Vlad had all the hype in the world coming up, and then sputtered through a few seasons where he wasn’t very good for fantasy purposes, and then he had the total bust-out 2021 season and everybody figured he had figured it out and solidified himself as a top-15 fantasy pick for years to come. But he dropped back down last year to a .274 batting average and 32 homers. Quite respectable numbers, obviously, but with the three steals he just wasn’t a guy returning top-30 value. This year he’s running right at that same pace with a .274 average, 13 homers, and two steals, and he’s just the #6 earning player at first base. Despite that, you can probably still get a top-20 player in return for him, and that’s something I would try to do since the bulk of his career has shown him as a very, very good real-life hitter but not an elite fantasy asset.
Orioles
Buy: Gunnar Henderson
It’s been bad, and then elite, and then good for Gunnar so far. I’m not sure who he’ll be in the second half, but I’d rather be on the buy side of a guy with this kind of raw power and speed. He has an 11.9% Brl% and a 30% K% that’s been trending in the right direction, so maybe he’s figuring some stuff out and will meet some bit of his potential sooner rather than later.
Sell: Tyler Wells
He has a middling SwStr%, but a pretty good 25.4% K%. To me, that means the K% might tick down a point or two. The walk rate is reliably good, so we can believe in that - but the other thing working for him is the .202 BABIP. It seems pretty unlikely that he can repeat his first half again, so it’s a good time to ship him away if possible.
Yankees
Buy: Anthony Rizzo
I like the buy-low on struggling veterans. People will be pretty willing to believe that they’ve just aged out, but it’s quite often not the case. Old guys can go for long slumps just like young guys, so it’s possible that’s what Rizzo has gone through. The slash line is just .257/.346/.405 with 11 HRs and a 7.7% Brl%, but I’d bet on that improving a bit in the second half - and he should be quite cheap right now.
Sell: Luis Severino
Good luck with this one, I doubt anybody can actually pull it off - but I’d be at the point of just taking whatever scraps you can get for Severino. The numbers look awful. 18% K%, 10.1% SwStr%, .940 OPS allowed. He was a power pitcher before that relied on the strikeout, and it doesn’t look like those are coming this year.
Red Sox
Buy: Brayan Bello / Garrett Whitlock
I can’t pick one! If you read the daily notes, you know these are two of my favorite pitchers in the league, so I’m not even going to get into the details - just buy them! In Whitlock’s case, I guess you should wait for him to be off the IL, but be ready to pounce!

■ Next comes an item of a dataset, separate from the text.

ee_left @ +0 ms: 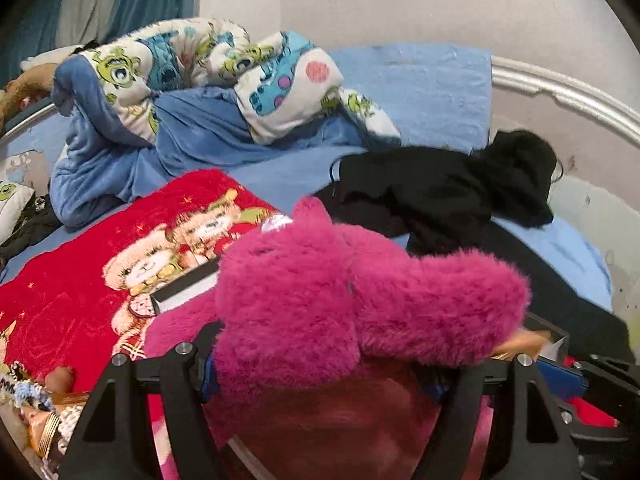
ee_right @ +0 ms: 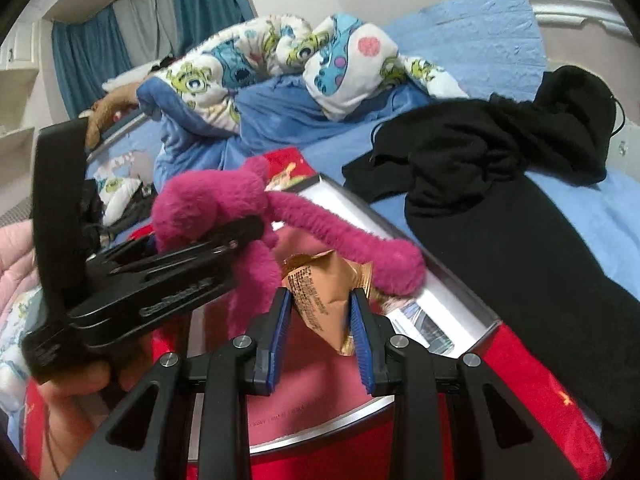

Fine I came back to say one thing on each pitcher. Bello is 6th in the league in GB% and Whitlock is 3rd in the league in Ball%.
Sell: James Paxton
Paxton MLB Innings Pitched 2022-2022: 21.2
Paxton MLB Innings Pitched 2023: 56All of the advanced numbers give a big thumbsupski (15% SwStr%, 34% Ball%), but I just can’t buy that it can be sustained given the lack of health in the past. It’s the common, running thread here, that most people are going to know this stuff and not really want to give much for him, but maybe you can find someoen very desperate for a good pitcher and get them to roll those loaded dice so you don’t have to.
AL Central
Twins
Buy: Bailey Ober
Have you seen what this guy has been doing? He’s been so solid. 14% SwStr%, 2.61 ERA, 0.91 WHIP, 49% Strike%. It’s good stuff. I don’t think many people really view him as a very good starter, but I’ve been on him all season long so I’m fully buying into him as a very good starting pitcher. Being 8 foot tall helps a lot, and I don’t think that’s going to go away!
Sell: Sonny Gray
Might be too late because the performance started dipping in the last month, but he’s still at a 2.80 ERA despite a 14% K-BB%. He was getting a ton of strikeouts early on, so it was convincing then, but now that’s gone and the ERA has stayed strong. He does have a lot of pitches and some good secondary stuff, but his fastballs are bad. Worse times ahead, methinks.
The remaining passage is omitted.